LA MISE EN OEUVRE DU PISÉ
« Construire en terre demande un maître d’ouvrage ouvert d’esprit », préviennent Pierre Martin-SaintÉtienne et Charles Hesters. Car ce matériau impose ses propres rythmes : un temps long, une part d’inconnu et une confiance totale dans la matière. La technique de construction des murs en pisé reste artisanale : la terre crue, débarrassée de ses impuretés, est compactée en couches successives de 8 à 20 centimètres dans un coffrage. Ces murs autoportants soutiennent la charpente en bois. Toutefois, les deux matériaux ne peuvent pas être en contact direct à cause de l’humidité, une couche de chaux protège donc le bois. Les angles saillants sont également renforcés par de fins lits de chaux, dessinant un élégant chaînage clair. Trois mois de séchage ont été nécessaires avant que l’ensemble soit stabilisé.

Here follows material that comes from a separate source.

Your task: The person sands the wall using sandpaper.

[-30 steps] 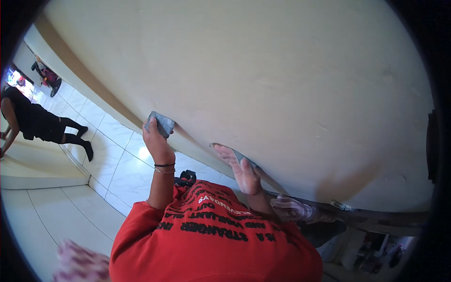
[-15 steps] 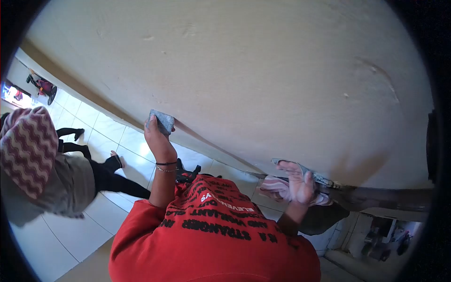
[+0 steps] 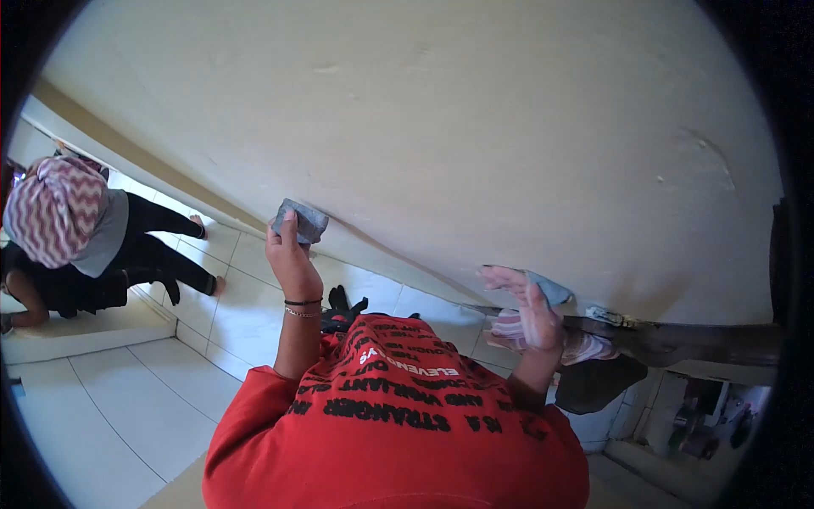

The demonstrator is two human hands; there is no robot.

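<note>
My left hand (image 3: 292, 254) is closed around a small grey block (image 3: 307, 225) at the lower edge of the pale wall (image 3: 475, 127). Thumb and fingers pinch its near side. To the right, my right hand (image 3: 539, 318) is raised with its fingers stretched out and apart, and its palm looks dusty. Just behind it is a flat blue-grey piece (image 3: 553, 290); whether the hand touches it I cannot tell. A rough whitish-grey lump (image 3: 606, 316) rests on the brown ledge (image 3: 695, 339), beside that hand.
Pink-and-white striped cloth (image 3: 589, 346) hangs below the ledge, above a dark rounded shape (image 3: 598, 386). At left, a person in a zigzag-patterned head wrap (image 3: 64, 212) bends over the white tiled floor (image 3: 127, 399), near another person's arm (image 3: 30, 297).
My right hand has moved up and left, clear of the whitish-grey lump. My left hand still grips the block, now tilted differently. The person at left has shifted farther away, and the view has turned slightly.
</note>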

La terre est millénaire mais le pisé demeure ici une « technique non courante » : il a fallu convaincre assureurs et bureaux de contrôle que cette matière vivante pouvait aussi être un matériau d’avenir.
LA CHARPENTE BOIS
La charpente bois est faite d’une nappe classique de poutres en lamellé-collé, en bois d’épicéa en provenance d’Alsace, espacées de 2 mètres. Au centre des volumes, elles reposent sur des panneaux de CLT assurant le contreventement le long des circulations. Le long des façades, elles sont insérées dans les murs en pisé tout en reposant sur des empochements à la chaux qui sont réalisés sous le pisé. Le long des façades vitrées, les portées sont assurées par des poteaux en bois, posés à l’intérieur mais au droit des châssis. Une poutre de rive périphérique continue est également fixée dans le pisé par des platines qui permettent la dilatation et qui reprennent les efforts de torsion. Cette poutre stabilise et rigidifie la structure de manière à ce que les poutres inscrites dans le pisé ne reposent qu’en compression sur les murs et de manière à éviter tout effet de vrille des éléments en terre, que ce matériau ne saurait pas reprendre.